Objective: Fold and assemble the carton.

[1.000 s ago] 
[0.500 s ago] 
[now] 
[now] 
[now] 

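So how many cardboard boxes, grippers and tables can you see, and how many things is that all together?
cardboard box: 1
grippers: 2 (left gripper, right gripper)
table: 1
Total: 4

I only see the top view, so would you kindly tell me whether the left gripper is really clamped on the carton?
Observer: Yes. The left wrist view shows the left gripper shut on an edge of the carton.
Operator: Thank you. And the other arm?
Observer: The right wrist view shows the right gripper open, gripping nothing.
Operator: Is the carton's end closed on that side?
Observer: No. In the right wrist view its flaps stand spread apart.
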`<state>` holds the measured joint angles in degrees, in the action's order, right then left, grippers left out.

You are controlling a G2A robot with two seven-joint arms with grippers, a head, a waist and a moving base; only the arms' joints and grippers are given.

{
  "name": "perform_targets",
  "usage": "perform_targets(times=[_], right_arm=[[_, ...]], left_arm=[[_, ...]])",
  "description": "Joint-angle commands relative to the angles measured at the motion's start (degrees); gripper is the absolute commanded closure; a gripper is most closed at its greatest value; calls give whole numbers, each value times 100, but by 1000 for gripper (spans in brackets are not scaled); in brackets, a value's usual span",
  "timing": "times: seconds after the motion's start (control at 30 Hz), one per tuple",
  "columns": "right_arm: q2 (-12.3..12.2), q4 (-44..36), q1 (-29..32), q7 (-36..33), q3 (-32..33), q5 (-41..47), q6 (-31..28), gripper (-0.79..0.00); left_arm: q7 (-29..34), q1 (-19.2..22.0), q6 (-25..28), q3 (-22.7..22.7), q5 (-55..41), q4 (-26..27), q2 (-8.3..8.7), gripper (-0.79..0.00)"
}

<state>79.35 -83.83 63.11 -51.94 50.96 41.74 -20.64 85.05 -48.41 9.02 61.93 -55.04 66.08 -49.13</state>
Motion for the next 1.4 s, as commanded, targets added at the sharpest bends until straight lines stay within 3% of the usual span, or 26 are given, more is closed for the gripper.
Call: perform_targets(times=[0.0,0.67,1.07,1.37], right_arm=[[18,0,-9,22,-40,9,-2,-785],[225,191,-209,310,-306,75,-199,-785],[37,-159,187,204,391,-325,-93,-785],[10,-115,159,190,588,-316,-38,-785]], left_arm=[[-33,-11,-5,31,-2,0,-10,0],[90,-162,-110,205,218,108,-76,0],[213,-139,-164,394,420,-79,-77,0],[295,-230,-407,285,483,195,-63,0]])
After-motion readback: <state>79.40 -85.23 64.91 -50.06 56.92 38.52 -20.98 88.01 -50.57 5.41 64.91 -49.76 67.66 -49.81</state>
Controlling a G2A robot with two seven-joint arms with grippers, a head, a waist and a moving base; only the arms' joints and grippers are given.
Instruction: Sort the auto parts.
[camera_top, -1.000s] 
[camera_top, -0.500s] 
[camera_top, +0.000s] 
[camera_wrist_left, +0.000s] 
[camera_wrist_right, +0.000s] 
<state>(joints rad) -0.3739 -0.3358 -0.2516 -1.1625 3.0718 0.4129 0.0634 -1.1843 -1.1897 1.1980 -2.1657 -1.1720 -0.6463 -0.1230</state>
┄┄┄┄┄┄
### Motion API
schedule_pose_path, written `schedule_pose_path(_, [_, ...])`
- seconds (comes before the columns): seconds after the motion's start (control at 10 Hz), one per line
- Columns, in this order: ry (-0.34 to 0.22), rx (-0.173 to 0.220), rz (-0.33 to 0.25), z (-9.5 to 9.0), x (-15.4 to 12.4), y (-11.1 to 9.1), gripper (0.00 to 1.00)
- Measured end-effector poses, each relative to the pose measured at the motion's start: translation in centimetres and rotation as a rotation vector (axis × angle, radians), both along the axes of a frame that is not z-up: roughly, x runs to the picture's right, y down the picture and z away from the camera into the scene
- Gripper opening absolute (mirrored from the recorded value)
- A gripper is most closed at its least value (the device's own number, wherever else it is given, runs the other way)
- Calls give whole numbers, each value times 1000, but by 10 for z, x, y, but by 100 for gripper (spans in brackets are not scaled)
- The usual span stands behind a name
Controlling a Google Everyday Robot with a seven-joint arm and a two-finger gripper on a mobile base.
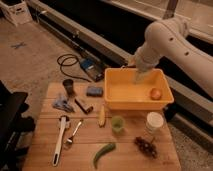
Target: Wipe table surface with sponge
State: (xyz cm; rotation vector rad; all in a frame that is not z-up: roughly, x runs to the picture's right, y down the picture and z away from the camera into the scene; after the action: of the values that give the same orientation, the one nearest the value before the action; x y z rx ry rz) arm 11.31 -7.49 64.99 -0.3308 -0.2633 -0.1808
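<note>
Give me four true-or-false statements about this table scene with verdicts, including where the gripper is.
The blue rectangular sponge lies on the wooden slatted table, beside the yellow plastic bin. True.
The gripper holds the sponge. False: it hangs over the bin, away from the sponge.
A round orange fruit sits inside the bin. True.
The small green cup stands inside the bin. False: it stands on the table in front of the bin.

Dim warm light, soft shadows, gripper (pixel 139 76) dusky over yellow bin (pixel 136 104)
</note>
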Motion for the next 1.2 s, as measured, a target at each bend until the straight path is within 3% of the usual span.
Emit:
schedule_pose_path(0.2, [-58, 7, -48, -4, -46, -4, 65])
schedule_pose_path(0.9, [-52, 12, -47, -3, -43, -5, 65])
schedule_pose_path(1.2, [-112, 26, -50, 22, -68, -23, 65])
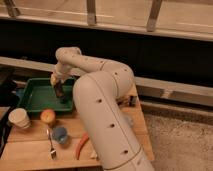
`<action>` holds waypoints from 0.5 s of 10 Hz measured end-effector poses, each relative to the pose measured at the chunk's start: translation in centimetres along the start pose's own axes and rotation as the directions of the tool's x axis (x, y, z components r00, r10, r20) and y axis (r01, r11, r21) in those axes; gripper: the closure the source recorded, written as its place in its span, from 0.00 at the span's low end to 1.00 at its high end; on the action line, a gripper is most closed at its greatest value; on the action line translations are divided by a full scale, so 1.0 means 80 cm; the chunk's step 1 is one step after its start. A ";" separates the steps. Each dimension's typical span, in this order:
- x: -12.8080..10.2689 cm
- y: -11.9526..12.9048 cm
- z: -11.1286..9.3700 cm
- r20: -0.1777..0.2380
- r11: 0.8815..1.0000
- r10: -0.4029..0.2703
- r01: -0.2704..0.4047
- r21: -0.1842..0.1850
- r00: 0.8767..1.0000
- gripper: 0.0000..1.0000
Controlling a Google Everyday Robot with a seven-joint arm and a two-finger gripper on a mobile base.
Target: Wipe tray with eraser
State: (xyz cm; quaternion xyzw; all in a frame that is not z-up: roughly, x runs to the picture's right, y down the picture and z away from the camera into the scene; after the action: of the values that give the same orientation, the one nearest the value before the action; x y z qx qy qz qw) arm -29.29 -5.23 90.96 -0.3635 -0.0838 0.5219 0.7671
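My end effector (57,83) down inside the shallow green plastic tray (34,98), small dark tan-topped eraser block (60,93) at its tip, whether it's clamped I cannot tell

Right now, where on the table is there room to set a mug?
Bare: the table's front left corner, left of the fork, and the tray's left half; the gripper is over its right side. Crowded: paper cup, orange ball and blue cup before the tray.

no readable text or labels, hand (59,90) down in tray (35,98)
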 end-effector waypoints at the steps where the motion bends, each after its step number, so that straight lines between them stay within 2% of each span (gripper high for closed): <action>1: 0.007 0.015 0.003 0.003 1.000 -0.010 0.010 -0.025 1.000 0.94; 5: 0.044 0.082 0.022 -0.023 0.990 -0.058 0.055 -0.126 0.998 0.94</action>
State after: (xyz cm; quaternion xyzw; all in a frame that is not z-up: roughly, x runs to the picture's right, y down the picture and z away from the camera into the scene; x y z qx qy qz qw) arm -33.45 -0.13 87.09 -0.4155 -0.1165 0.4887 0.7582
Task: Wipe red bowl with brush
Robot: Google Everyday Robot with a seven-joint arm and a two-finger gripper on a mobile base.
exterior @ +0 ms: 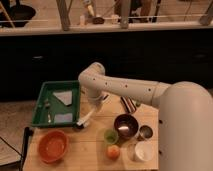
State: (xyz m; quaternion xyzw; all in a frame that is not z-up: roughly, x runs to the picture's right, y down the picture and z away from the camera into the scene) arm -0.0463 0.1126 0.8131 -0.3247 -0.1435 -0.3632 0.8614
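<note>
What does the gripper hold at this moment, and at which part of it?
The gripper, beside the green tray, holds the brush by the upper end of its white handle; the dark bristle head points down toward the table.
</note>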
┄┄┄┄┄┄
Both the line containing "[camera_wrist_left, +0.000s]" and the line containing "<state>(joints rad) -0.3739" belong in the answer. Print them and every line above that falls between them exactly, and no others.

> **Answer to this task**
[camera_wrist_left, +0.000s] 
[camera_wrist_right, +0.000s] 
<state>(joints rad) -0.3739 -0.3358 -0.2516 -1.1625 3.0718 0.4129 0.0634 -1.1843 -1.1897 1.1980 -2.1657 -1.1720 -0.6463 -0.1230</state>

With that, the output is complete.